But Harris is a tough actor, the kind who smells manipulation a mile away and won't tolerate it. Radio desperately needed someone like him, someone who probably scoffed when he first read the script and took the job to prove it could be something different and deeper.
I can envision Harris warning co-star Cuba Gooding Jr. that playing the title role as an overly noble simpleton would be a bad idea. Let the audience come to you, Harris might have suggested. Don't climb into their laps like a puppy. And don't cheat the drama by ultimately appearing smarter, or at least better adjusted, than folks with above-average IQs. Otherwise you wind up with cloying drivel like I Am Sam.
As a result, Radio turns out to be a better movie than even cynical viewers might imagine. Not a great movie, although some will leap to describe it as such. Yet it shows that there is such a thing as graceful schmaltz, manipulation so skillful, the audience doesn't care that strings are being pulled.

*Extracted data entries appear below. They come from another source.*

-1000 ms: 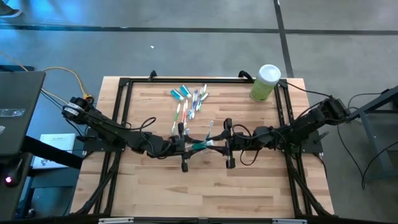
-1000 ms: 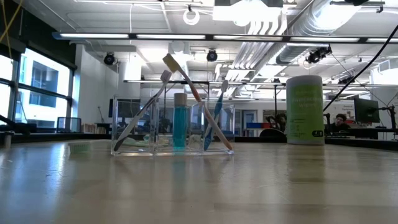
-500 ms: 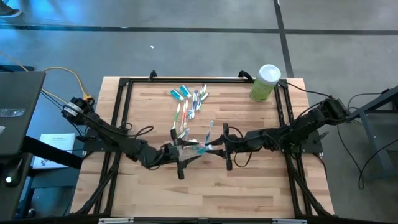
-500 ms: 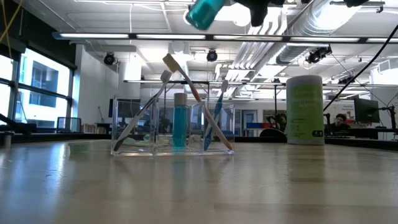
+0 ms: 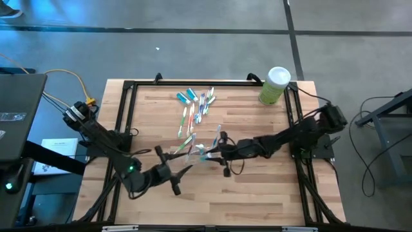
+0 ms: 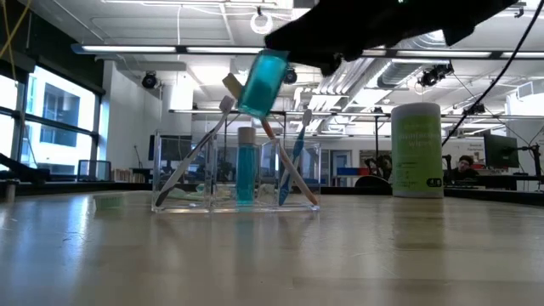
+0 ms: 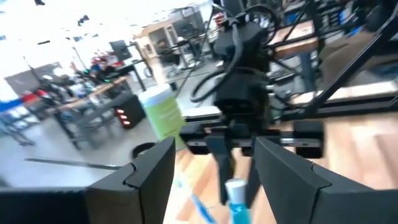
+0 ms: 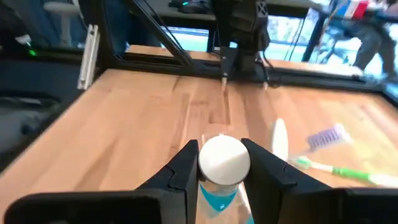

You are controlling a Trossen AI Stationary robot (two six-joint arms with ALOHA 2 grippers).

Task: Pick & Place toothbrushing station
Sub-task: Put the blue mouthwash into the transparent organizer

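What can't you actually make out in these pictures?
- Right wrist view: most of the toothpaste tube held by the right gripper lies behind its white cap and the fingers.
- Low view: the arm's dark shape covers that tube's upper end.
- High view: the loose toothbrushes are too small to count.
- Left wrist view: background is blurred.

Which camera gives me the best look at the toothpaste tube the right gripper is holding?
The low view: the tube hangs tilted above the clear cup, shown side-on. The right wrist view shows only its white cap between the right gripper's fingers. The left wrist view catches its cap end; the high view shows a speck.
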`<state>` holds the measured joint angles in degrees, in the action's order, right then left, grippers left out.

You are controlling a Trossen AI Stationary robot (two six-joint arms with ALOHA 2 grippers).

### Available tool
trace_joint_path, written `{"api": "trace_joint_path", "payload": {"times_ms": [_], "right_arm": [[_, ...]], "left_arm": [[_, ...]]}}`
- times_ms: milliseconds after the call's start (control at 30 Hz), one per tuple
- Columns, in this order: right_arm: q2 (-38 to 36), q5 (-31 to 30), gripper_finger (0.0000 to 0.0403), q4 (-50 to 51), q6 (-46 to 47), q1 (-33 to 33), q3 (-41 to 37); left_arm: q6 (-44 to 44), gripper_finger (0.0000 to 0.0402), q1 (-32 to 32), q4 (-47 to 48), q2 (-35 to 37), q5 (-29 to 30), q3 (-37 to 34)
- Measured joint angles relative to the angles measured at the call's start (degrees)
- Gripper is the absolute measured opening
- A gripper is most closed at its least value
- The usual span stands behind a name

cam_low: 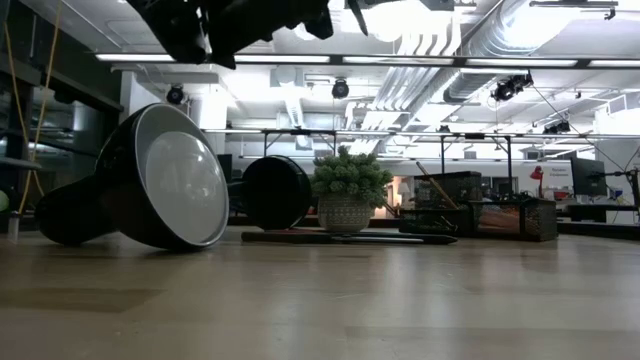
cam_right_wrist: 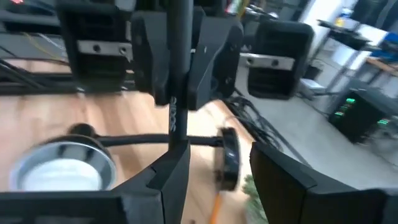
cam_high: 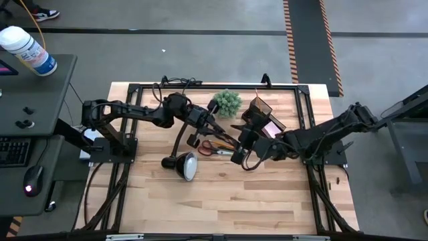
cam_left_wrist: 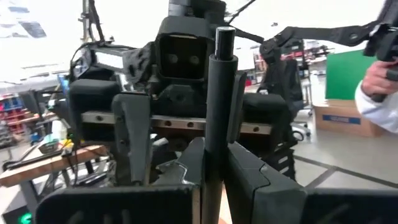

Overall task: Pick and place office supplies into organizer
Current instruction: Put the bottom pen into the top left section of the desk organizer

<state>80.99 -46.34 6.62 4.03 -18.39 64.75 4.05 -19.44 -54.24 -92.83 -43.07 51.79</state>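
A dark pen [cam_left_wrist: 215,93] is held in the air between my two grippers above the table's middle. My left gripper [cam_left_wrist: 214,158] [cam_high: 215,125] is shut on it. My right gripper [cam_right_wrist: 217,168] [cam_high: 242,139] faces it, open, with the pen's free end [cam_right_wrist: 178,127] close beside one finger; I cannot tell whether they touch. Red-handled scissors [cam_high: 212,148] lie flat on the table below, next to an orange pencil [cam_right_wrist: 217,205]. The dark organizer [cam_high: 261,110] stands behind the right gripper, with a pink pad [cam_high: 271,127] in it. My left gripper pinches the dark pen's shaft [cam_left_wrist: 214,146] between its two fingers [cam_left_wrist: 249,174], which lie across it. The pen is lifted clear of the table and sticks out past the fingers toward my right gripper.
The black lamp lies tipped on the table, its head [cam_high: 187,165] toward the near edge and its base [cam_low: 277,192] by the scissors. A green plant [cam_high: 227,102] stands at the far side. A person's sleeve [cam_left_wrist: 376,109] shows beyond the table.
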Motion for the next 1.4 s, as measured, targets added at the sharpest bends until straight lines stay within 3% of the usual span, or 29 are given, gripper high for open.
{"api": "trace_joint_path", "payload": {"times_ms": [400,633,933,1400], "right_arm": [[-0.96,7.89,0.0154,3.04,1.48,2.09,0.01],[-4.29,4.74,0.0152,10.24,4.85,0.35,0.00],[-4.50,15.92,0.0150,7.18,5.21,2.20,0.02],[-2.89,20.75,0.0145,2.60,3.50,6.82,0.02]], "left_arm": [[2.13,0.0019,0.04,3.21,-0.08,-0.61,0.00],[3.73,0.0019,-0.14,3.91,-0.08,0.63,0.00],[4.66,0.0019,-0.04,3.29,-0.08,0.41,0.00],[2.99,0.0019,-0.04,0.81,-0.08,-1.28,0.00]]}}
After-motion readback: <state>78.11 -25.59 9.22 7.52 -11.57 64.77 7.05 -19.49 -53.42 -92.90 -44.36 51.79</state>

Harris plays Harold Jones, head coach of the Hanna High School Yellow Jackets in Anderson, S.C., circa 1975. He's a Bear Bryant-style authority figure, from the style of his hat to his Junction Boys sense of discipline. He's a fair man, unlike those movie portrayals of coaches who antagonize players they're supposed to lead (the kind of coach one might expect a flinty guy like Harris to play).
That fairness makes Jones sympathetic to James Robert Kennedy (Gooding), nicknamed "Radio" because he's so withdrawn at first that nobody in town knows his real name. When Radio endures a cruel hazing by some players, coach Jones punishes the offenders and takes the emotionally damaged young man under his wing, allowing him to help at practices and on the sidelines during games. Not everyone agrees with his plan, especially the barber-chair quarterbacks Jones faces after each game. Radio is a distraction and an embarrassment, say these men, especially town banker Frank Clay (Chris Mulkey), whose son is a star athlete.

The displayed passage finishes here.